### Exercise requirements
Look below for the line that contains "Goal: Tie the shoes", then copy it and each following line exactly, through and including the line that contains "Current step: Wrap".

***** Materials provided *****

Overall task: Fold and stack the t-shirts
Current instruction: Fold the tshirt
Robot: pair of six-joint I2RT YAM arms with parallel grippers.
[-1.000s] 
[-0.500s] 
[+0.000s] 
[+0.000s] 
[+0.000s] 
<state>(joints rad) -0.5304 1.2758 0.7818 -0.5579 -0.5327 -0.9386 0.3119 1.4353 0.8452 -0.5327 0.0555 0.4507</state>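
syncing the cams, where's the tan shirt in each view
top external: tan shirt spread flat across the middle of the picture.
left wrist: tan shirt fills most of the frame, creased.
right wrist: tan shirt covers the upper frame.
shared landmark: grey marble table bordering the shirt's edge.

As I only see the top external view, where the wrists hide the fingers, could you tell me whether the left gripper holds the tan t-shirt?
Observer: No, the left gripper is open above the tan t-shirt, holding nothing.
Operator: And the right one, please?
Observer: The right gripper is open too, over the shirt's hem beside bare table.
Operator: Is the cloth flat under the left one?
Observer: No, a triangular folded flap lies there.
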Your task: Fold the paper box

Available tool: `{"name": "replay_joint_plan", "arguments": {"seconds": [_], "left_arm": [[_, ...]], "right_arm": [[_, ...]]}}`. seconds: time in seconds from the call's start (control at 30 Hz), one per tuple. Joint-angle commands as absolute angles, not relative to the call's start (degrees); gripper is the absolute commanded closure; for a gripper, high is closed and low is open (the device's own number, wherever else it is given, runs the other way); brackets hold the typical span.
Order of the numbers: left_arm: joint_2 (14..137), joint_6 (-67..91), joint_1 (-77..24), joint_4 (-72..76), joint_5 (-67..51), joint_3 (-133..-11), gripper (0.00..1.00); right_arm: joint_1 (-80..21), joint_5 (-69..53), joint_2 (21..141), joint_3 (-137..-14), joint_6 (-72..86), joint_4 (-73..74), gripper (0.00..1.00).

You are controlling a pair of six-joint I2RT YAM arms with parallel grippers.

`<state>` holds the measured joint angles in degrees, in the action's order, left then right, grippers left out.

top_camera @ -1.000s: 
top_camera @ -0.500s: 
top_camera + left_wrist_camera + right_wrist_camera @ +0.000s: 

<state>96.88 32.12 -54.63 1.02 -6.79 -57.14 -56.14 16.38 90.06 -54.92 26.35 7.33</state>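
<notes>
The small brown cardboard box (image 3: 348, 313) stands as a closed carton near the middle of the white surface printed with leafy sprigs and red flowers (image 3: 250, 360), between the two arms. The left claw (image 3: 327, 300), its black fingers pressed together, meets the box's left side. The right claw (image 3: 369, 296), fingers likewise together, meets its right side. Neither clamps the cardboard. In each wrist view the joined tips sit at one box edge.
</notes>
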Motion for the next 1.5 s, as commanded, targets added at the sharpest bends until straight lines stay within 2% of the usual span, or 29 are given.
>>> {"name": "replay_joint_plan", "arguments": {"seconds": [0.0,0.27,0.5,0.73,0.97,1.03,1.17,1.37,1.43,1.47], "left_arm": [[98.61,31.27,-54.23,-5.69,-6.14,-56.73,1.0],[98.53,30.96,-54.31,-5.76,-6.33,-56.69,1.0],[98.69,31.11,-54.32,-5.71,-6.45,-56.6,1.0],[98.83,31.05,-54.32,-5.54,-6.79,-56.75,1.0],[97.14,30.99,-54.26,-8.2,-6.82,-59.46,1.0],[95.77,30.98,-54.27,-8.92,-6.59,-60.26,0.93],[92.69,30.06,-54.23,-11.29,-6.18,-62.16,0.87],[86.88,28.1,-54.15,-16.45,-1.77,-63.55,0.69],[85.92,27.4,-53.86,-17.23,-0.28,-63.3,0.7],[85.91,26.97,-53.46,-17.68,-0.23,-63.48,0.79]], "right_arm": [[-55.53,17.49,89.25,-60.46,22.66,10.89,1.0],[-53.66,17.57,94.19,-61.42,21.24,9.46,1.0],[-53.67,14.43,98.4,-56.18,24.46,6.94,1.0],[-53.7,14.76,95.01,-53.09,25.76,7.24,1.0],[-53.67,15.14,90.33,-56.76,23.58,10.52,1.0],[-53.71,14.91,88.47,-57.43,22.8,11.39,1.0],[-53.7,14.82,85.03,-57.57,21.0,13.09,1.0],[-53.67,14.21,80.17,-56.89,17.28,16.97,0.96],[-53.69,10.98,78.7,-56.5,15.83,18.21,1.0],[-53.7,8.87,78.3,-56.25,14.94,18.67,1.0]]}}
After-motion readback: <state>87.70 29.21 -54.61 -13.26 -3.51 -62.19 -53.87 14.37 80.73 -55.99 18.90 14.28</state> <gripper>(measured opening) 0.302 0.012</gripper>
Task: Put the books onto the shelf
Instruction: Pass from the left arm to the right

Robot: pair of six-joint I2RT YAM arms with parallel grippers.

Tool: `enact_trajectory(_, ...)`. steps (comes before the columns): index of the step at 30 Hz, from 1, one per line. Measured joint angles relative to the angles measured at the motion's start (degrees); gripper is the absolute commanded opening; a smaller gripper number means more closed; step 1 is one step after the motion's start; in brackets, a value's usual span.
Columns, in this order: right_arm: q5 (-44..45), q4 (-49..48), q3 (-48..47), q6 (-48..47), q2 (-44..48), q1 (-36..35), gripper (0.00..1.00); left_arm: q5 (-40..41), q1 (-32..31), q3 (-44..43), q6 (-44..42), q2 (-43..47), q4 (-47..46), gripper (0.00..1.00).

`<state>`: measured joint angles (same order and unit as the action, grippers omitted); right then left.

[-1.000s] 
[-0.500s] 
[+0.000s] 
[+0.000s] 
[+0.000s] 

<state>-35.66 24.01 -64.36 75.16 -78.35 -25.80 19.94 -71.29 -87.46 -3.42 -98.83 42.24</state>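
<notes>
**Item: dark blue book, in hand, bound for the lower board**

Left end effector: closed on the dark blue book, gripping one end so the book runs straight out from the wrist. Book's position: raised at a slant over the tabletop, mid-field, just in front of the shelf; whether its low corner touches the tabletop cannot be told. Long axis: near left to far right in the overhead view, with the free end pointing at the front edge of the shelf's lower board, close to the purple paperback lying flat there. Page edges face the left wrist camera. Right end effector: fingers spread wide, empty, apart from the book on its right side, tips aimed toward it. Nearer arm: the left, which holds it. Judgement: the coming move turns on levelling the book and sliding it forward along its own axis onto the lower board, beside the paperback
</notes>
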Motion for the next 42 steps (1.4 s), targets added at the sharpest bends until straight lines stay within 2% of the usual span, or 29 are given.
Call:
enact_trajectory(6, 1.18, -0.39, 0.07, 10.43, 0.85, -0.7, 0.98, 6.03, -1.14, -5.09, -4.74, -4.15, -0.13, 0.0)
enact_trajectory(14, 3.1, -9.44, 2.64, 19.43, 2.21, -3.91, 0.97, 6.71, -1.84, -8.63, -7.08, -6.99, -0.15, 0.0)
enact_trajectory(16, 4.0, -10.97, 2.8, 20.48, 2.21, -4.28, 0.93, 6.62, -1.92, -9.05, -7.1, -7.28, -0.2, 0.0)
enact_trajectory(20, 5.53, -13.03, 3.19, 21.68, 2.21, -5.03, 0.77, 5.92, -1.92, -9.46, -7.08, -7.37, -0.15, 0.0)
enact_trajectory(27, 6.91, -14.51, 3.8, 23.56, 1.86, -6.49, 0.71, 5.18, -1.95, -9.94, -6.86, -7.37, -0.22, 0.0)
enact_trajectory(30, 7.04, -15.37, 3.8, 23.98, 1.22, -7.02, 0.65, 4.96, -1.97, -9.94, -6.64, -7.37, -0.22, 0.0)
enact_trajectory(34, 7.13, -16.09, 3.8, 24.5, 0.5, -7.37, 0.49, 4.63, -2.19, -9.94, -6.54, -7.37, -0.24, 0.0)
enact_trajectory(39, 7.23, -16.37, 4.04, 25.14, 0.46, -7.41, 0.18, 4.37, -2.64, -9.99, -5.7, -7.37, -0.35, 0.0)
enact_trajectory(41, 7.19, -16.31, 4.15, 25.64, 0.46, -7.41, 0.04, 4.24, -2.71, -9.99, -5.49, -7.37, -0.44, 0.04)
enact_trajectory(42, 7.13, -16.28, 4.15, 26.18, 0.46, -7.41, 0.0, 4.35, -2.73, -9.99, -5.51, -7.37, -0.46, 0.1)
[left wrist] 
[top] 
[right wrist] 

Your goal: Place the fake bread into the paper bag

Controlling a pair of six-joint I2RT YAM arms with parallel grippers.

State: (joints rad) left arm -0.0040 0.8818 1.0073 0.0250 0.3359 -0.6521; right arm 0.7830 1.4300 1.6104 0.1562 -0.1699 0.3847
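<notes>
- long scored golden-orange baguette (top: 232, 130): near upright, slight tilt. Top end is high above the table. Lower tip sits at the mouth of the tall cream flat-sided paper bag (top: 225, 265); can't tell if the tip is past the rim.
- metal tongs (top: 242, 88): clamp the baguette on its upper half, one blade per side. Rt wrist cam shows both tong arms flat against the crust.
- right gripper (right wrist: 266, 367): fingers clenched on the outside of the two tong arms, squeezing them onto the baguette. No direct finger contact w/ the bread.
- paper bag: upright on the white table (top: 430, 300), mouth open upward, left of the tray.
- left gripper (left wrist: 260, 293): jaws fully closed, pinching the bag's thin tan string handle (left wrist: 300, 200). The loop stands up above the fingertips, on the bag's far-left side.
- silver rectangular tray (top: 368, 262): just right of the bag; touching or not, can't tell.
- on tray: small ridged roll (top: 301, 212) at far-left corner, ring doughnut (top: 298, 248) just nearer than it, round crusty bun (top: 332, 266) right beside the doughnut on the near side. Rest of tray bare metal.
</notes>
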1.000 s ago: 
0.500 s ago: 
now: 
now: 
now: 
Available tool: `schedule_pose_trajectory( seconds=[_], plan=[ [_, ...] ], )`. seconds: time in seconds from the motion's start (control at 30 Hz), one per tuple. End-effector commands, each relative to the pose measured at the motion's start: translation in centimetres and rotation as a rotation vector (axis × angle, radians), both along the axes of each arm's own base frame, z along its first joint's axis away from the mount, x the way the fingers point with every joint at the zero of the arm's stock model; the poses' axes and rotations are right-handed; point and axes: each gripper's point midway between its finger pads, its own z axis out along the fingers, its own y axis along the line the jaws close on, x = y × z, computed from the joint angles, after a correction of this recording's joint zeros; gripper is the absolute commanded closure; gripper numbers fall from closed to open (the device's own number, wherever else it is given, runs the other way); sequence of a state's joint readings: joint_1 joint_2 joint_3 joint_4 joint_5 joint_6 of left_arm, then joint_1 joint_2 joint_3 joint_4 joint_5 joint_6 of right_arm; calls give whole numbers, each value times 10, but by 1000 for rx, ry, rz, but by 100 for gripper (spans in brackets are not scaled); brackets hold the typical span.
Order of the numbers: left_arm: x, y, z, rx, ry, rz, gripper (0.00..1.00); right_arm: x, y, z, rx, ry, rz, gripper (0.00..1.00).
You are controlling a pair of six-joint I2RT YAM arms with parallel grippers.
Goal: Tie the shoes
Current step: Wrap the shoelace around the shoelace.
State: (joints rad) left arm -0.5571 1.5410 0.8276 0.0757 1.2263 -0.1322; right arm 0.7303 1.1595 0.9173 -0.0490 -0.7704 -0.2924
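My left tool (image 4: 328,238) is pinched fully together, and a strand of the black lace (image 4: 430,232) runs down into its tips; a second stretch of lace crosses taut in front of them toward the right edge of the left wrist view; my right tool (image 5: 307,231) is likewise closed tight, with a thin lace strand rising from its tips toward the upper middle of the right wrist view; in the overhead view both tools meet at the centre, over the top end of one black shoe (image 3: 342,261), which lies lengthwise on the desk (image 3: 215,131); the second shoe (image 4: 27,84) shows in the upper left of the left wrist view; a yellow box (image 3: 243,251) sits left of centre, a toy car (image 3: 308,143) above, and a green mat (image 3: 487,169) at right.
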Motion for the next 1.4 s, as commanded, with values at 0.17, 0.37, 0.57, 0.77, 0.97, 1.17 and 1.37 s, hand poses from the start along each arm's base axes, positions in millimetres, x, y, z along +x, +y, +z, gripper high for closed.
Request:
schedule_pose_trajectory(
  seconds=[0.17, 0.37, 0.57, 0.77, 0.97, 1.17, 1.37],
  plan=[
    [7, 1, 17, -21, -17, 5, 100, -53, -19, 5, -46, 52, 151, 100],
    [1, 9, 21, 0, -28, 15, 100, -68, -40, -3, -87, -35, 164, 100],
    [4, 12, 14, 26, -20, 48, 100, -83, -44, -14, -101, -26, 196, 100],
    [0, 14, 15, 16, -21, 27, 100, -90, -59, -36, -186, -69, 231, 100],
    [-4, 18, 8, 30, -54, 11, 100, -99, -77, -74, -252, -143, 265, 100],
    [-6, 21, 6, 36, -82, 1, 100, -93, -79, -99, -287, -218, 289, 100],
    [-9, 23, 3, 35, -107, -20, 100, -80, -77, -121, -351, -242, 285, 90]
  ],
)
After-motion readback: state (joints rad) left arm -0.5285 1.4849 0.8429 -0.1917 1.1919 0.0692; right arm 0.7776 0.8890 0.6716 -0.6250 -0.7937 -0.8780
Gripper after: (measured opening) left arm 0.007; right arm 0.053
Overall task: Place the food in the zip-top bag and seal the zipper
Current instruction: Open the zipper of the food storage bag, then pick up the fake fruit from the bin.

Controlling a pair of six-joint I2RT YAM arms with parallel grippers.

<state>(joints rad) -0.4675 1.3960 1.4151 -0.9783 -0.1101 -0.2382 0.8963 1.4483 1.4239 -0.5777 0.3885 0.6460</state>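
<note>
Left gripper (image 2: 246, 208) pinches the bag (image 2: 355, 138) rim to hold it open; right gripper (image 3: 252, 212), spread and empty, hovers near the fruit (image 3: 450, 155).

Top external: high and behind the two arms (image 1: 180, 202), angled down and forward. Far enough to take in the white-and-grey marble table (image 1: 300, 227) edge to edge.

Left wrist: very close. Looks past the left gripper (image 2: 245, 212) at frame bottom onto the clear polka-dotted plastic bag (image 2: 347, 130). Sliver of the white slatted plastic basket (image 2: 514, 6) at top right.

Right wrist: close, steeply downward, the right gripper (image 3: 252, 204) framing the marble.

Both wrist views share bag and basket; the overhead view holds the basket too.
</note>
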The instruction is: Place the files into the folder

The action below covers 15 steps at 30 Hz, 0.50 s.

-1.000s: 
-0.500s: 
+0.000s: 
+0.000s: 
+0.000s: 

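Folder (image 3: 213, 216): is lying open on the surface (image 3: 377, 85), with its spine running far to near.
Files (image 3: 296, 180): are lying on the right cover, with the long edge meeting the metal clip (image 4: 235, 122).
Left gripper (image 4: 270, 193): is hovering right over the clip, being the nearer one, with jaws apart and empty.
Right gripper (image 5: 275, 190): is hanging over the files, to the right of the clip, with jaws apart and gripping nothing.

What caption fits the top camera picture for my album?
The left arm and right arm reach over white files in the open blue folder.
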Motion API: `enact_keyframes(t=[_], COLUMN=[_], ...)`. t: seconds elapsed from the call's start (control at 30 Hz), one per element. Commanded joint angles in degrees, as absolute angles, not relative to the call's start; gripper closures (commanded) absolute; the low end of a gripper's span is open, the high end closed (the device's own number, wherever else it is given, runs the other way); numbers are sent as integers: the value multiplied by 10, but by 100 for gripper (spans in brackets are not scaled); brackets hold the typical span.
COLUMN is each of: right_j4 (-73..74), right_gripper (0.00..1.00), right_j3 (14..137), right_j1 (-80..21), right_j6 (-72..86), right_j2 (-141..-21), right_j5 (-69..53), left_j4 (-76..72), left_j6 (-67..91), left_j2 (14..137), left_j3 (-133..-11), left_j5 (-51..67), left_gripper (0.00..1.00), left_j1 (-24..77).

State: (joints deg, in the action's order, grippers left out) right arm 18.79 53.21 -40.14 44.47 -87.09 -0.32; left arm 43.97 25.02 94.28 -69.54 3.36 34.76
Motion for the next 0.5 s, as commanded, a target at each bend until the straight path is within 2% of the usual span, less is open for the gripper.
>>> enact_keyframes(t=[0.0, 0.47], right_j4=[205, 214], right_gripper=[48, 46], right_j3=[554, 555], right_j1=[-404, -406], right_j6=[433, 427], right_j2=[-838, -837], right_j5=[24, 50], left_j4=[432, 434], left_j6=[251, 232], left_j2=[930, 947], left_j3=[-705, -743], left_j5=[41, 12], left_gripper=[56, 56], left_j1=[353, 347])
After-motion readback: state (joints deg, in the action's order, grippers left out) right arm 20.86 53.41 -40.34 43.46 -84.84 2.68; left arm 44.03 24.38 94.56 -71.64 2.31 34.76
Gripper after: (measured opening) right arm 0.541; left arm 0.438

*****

### Response
Goal: Tie the shoes
Current step: Wrap the shoelace around the shoelace.

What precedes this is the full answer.